▶ Goal of the exercise
Within the material below, transcribe exactly the lines from the one holding "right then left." through the one holding "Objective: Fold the", keeping both ends and skipping the rest.

Data shown below:

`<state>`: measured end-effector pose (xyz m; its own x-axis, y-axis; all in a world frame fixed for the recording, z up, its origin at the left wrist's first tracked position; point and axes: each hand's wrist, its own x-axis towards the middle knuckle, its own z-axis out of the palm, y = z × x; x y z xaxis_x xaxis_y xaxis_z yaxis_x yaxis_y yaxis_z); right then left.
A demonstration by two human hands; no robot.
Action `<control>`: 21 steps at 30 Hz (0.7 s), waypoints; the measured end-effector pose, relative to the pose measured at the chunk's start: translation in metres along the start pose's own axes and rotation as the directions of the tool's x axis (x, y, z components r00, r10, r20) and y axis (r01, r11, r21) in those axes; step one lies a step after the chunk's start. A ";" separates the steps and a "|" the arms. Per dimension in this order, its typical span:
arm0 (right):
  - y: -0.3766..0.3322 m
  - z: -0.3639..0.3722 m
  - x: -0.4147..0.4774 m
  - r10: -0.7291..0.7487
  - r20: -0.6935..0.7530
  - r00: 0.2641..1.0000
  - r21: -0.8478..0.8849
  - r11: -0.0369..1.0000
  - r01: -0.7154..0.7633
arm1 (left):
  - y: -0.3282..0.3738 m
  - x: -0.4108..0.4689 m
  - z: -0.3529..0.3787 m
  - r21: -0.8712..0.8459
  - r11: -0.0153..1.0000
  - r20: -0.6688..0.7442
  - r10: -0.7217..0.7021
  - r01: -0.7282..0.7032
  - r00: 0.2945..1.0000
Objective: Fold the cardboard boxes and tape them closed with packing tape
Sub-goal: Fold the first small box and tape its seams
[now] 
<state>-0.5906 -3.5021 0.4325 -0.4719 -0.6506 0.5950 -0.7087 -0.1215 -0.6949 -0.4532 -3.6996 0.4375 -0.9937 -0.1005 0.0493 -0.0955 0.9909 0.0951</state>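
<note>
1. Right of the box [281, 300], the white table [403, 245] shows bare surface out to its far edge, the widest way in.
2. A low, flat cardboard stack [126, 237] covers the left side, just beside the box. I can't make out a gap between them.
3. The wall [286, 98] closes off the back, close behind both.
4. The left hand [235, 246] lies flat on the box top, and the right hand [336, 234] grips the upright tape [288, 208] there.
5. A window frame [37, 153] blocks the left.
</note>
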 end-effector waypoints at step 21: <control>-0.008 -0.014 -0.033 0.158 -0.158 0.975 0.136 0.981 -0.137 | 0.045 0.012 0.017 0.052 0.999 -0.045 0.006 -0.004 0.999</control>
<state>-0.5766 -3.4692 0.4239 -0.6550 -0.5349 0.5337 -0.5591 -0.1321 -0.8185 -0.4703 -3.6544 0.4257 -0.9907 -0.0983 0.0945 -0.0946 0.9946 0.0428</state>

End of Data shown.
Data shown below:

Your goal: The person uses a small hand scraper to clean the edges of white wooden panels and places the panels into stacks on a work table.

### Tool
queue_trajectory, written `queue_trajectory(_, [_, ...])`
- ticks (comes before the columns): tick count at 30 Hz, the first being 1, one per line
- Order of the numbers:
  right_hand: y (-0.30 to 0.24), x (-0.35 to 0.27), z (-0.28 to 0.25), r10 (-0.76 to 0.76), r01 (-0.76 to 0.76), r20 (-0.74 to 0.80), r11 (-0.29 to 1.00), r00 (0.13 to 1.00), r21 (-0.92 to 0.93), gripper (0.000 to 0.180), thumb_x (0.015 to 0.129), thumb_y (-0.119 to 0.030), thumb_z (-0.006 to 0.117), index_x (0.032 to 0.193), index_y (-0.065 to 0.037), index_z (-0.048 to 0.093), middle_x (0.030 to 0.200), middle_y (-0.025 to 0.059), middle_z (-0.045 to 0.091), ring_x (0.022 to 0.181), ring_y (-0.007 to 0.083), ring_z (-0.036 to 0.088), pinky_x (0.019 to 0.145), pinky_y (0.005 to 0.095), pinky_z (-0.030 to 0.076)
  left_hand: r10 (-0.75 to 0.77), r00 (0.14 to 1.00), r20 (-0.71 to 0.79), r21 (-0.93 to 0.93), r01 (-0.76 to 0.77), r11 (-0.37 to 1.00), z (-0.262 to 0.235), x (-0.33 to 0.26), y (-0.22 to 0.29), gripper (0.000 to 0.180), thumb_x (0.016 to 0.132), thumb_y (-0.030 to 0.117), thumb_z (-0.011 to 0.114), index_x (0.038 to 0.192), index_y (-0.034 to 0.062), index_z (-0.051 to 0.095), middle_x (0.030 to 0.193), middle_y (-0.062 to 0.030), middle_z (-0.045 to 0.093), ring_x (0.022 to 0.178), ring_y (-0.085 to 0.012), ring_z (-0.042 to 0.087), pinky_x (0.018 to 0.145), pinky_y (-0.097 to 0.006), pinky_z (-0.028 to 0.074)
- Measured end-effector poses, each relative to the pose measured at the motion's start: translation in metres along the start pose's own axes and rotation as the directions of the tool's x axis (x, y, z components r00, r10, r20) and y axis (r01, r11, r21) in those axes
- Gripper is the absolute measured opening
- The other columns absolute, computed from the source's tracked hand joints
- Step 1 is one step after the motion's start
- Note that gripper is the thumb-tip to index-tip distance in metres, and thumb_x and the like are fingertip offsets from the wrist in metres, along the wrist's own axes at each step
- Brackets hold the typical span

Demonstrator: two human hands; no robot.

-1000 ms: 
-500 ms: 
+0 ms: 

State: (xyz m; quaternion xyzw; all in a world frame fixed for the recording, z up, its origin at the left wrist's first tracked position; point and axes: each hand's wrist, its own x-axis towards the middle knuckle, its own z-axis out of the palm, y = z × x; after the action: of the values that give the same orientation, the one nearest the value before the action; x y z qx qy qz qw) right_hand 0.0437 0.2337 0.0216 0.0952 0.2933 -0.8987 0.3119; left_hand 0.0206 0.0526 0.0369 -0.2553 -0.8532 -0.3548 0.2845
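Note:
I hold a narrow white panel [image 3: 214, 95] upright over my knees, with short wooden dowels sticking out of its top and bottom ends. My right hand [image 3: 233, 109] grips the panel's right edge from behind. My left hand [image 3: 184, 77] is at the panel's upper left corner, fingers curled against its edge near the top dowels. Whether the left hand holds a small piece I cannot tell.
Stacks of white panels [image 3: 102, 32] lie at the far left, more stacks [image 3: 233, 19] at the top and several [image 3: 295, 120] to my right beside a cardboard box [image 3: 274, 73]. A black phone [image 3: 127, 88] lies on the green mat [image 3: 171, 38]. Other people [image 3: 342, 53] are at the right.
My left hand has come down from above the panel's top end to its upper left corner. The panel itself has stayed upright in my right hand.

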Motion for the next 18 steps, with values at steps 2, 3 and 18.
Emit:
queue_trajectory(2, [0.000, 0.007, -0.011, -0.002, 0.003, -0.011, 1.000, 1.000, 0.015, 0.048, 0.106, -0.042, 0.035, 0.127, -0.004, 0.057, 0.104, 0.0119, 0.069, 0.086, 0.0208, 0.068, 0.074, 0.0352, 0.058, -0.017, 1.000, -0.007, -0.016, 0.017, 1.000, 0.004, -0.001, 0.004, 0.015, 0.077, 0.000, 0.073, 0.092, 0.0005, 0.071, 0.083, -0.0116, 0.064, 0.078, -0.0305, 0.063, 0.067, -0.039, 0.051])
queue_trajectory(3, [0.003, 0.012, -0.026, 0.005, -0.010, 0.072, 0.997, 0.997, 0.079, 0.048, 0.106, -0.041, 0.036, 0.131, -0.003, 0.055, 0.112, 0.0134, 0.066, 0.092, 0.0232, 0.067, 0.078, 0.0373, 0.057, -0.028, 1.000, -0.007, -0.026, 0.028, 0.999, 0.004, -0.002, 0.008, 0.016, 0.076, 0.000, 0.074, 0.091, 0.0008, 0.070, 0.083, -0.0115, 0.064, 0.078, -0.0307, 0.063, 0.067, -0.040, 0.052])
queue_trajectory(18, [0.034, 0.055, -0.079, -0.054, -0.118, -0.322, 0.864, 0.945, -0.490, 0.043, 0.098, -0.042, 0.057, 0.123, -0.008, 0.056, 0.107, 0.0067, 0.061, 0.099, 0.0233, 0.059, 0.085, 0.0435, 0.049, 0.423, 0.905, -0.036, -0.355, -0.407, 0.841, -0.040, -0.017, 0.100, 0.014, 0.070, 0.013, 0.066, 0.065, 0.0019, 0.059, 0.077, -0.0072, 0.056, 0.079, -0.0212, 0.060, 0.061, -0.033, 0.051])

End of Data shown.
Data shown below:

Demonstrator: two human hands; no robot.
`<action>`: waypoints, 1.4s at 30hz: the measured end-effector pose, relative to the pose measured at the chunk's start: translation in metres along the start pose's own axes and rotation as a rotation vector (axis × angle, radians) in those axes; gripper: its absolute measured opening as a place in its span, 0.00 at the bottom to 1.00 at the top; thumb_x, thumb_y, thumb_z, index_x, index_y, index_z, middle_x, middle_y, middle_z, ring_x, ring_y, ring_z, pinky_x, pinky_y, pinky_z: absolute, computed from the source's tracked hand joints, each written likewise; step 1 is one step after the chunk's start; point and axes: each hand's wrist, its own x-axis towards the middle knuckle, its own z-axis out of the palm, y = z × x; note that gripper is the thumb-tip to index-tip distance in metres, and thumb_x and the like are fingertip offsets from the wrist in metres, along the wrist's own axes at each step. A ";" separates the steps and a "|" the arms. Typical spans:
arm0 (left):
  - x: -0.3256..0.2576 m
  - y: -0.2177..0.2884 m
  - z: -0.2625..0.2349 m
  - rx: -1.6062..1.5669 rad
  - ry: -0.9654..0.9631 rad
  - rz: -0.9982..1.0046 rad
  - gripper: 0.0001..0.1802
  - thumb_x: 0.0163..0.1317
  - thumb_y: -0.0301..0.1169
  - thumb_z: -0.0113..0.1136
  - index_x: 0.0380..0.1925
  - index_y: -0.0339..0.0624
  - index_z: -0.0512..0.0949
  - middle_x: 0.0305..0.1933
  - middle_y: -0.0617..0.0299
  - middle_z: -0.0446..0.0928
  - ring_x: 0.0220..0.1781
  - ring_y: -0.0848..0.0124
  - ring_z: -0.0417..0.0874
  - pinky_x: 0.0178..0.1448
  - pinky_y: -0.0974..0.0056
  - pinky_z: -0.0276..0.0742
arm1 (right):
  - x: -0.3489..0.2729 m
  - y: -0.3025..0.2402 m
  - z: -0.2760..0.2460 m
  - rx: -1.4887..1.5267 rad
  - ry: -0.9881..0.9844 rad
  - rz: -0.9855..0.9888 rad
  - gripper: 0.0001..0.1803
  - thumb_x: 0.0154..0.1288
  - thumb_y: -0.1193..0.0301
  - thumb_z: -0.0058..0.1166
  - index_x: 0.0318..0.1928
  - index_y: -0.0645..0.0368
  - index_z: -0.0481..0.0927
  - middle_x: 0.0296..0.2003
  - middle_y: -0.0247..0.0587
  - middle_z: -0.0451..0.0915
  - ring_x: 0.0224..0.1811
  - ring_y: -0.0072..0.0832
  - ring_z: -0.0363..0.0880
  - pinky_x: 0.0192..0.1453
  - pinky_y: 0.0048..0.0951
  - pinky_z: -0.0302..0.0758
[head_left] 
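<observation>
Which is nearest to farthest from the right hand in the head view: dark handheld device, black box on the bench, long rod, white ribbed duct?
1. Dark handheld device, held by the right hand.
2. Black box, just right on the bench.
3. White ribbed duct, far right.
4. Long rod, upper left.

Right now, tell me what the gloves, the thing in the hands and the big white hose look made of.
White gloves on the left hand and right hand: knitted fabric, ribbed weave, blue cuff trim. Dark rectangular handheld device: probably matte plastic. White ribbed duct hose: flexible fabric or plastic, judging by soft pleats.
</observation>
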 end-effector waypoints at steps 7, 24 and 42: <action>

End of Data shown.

▶ Reply to the exercise
`<state>`: measured end-effector pose (xyz m; its own x-axis, y-axis; all in a world frame fixed for the recording, z up, its origin at the left wrist's first tracked position; point and axes: each hand's wrist, its own x-axis towards the middle knuckle, its own z-axis out of the palm, y = z × x; x y z xaxis_x xaxis_y xaxis_z yaxis_x yaxis_y yaxis_z); right then left.
A demonstration by two human hands; no robot.
Action `<control>`: 21 steps at 30 Hz (0.7 s), waypoints; the measured end-effector pose, relative to the pose measured at the chunk's start: translation in metres along the start pose's own axes and rotation as the directions of the tool's x axis (x, y, z components r00, r10, r20) and y axis (r01, r11, r21) in those axes; step one lies a step after the chunk's start. A ";" separates the steps and a "|" the arms. Per dimension in this order, its typical span:
arm0 (right):
  - y: -0.3766..0.3322 m
  - z: -0.3639..0.3722 m
  - x: -0.4147..0.4774 m
  - r10: -0.7291..0.7487
  - r20: -0.6935..0.7530
  - r00: 0.2641..1.0000
  - r21: -0.8478..0.8849
  - r11: -0.0369..1.0000
  - r01: -0.7154..0.7633
arm1 (left):
  - y: -0.3282..0.3738 m
  - x: -0.4108..0.4689 m
  - z: -0.3529..0.3787 m
  - r21: -0.8712..0.8459
  - r11: -0.0153..1.0000
  - r20: -0.6688..0.7442
  - r10: -0.7217..0.7021
  - r01: -0.7282..0.7032
  - r00: 0.2945..1.0000
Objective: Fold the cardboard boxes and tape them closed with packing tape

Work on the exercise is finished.